Ivan Valente (Psol-SP) também reclamou. “A posição da bancada do Psol nesta comissão é contrária ao distritão. O Psol é contra qualquer modelo em que entre o voto distrital, por ser contra a interferência do poder econômico no processo eleitoral. Fazemos questão de debater a realidade brasileira, o que seria o voto distrital e a transformação do Brasil em distritos. O distrital puro chegou na Inglaterra em que o Partido Trabalhista, o Conservador e o Liberal disputavam. O Liberal teve 25% dos votos e não elegeu nenhum parlamentar naquele país. Na França, recentemente, vimos partidos que tiveram 25% elegerem apenas 2%”, argumentou.

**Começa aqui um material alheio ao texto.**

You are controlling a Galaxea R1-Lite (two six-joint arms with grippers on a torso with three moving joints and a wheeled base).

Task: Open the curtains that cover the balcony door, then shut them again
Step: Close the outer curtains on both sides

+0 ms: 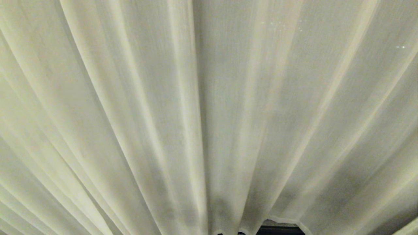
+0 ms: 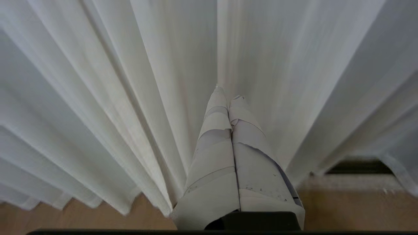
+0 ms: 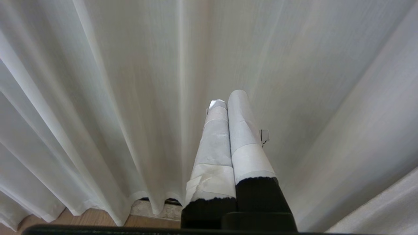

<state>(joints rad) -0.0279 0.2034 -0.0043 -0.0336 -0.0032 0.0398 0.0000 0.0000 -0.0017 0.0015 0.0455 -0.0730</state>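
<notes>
Before the robot — sheer curtains [image 1: 209, 107] drawn | wood floor [image 2: 359, 209] below hem | left gripper [image 2: 227, 93], right gripper [image 3: 228, 98] — jaws closed, empty

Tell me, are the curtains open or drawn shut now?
Drawn shut. The curtains fill the whole head view in pleats; only a dark sliver shows below the hem. Both wrist views face fabric too.
</notes>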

De acordo ainda com Valente, as representações de opinião, as minorias, receberão uma inclusão que não interessa à democracia brasileira. “’Prefeiturizar’ uma eleição, trazer a lógica do distrito para o Congresso Nacional e para a discussão de projetos nacionais me parece absolutamente incorreto. Aqui se discute projeto de nação, as grandes matrizes da direção de governo nacional”, disse o deputado

Ivan Valente ainda acrescentou que a ideia terá mais um problema a ser observado, que será a distribuição de distritos. “Essa distribuição será feita segundo interesses espúrios para a montagem de distritos que atendam aos atuais parlamentares e a interesses partidários. Isso não interessa ao povo brasileiro”, destacou.

Após a votação final do relatório na comissão especial, a matéria ainda terá de ser apreciada o plenário da Câmara e seguirá para uma segunda tramitação no Senado.